Seq. 16 With the boat immobilized, the trio try a desperate approach: Hooper dons his SCUBA gear and enters the ocean inside a shark proof cage in order to stab the shark in the mouth with a hypodermic spear filled with strychnine. But when the shark attacks and begins destroying the cage, Hooper drops his spear. The shark gets tangled in the cage's remains, allowing Hooper to escape and hide on the seabed. As Quint and Brody raise the remnants of the cage, the shark throws itself onto the boat, crushing the transom. As the boat sinks, Quint slides down the slippery deck into the shark's mouth and is eaten alive. 

Seq. 17 Brody retreats to the boat's partly submerged cabin. When the shark attacks him there, he shoves a pressurized scuba tank into the shark's mouth, then takes Quint's rifle and climbs the Orca's mast.

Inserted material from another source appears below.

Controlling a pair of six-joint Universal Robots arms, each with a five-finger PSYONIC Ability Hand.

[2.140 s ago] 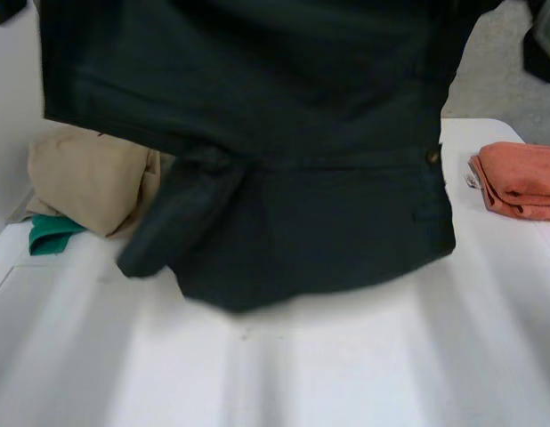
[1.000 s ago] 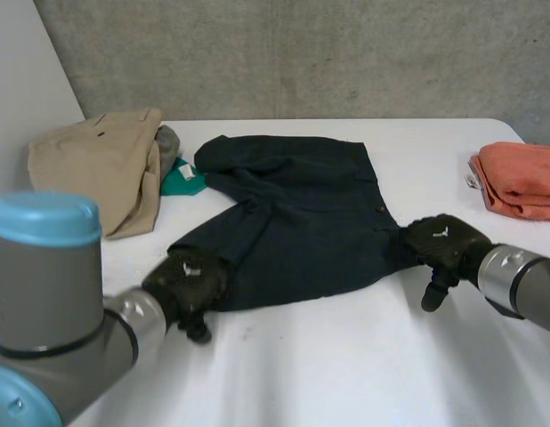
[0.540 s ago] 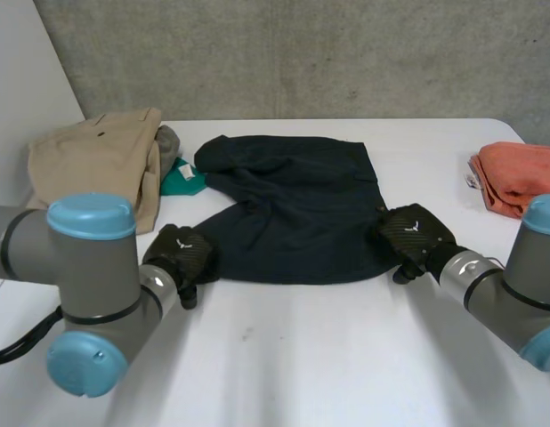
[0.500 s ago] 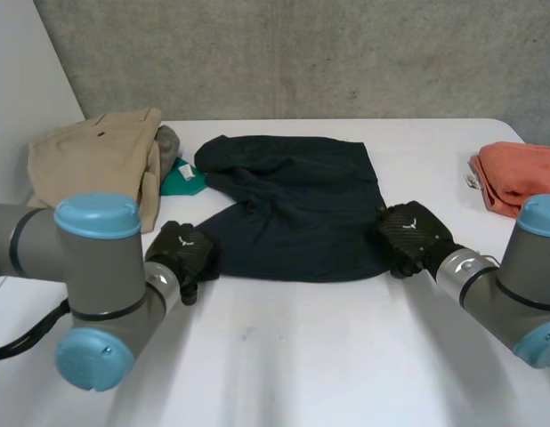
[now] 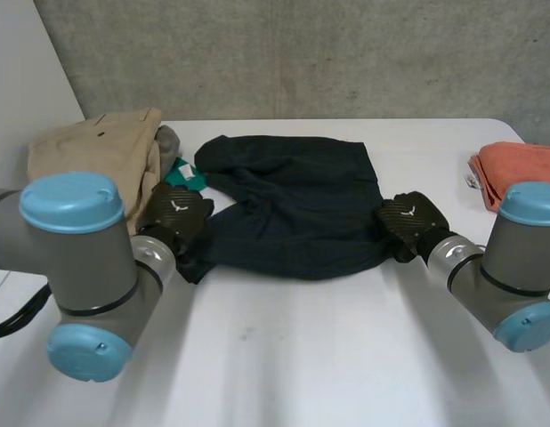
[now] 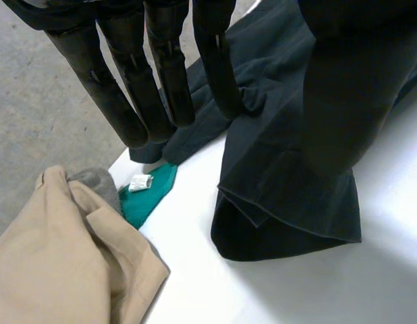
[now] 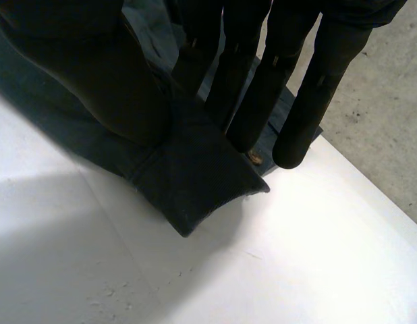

Brody begins shooting at the scuba tank wedged in the shark's mouth, causing it to explode and blow the shark to pieces. Hooper and Brody make rafts out of the Orca's remains and paddle back to Amity Island.
RK / Wikipedia 2011


Quite apart from the beneficial effects of the artificial constraint of needing to follow such a strict rhythm (think of rhyming poetry, haiku or iambic pentameter) imagine how stress-free it would be to be able to schedule the shoot and actually film in seventeen easy seven minute sections like this. I'm pretty blown away by this. What are your thoughts?